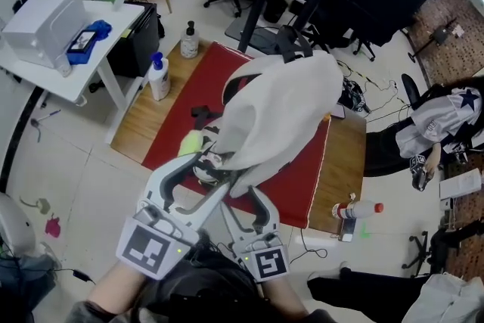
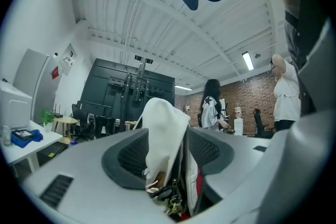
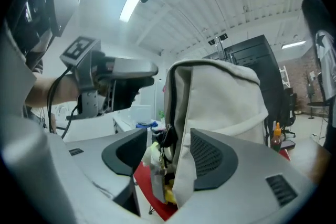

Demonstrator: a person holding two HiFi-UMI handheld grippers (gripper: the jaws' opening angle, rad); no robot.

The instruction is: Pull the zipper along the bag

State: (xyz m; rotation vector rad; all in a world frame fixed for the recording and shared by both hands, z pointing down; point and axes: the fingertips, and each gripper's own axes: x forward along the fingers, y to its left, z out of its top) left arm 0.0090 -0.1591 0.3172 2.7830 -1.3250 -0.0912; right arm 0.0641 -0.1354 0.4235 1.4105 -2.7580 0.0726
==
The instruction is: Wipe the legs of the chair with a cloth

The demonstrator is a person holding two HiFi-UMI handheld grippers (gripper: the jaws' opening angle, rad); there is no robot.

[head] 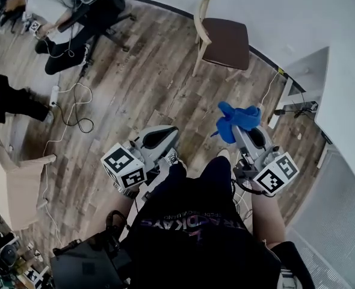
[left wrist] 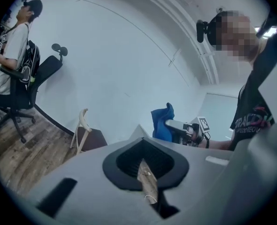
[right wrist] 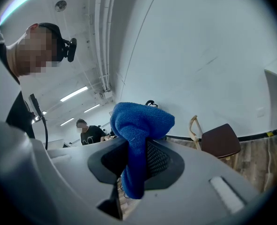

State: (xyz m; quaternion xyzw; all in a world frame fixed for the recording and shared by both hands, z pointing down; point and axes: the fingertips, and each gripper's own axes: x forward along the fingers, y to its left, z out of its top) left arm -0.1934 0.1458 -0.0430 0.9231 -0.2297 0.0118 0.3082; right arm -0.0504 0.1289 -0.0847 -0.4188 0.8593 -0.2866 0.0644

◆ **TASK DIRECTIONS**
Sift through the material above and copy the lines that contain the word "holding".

◆ **ANSWER AREA**
Demonstrator: a person holding two HiFi-UMI handheld grippers (gripper: the jaws' opening angle, rad); no robot.
The demonstrator is a person holding two HiFi-UMI handheld grippers (gripper: the jaws' opening angle, rad); there is no robot.

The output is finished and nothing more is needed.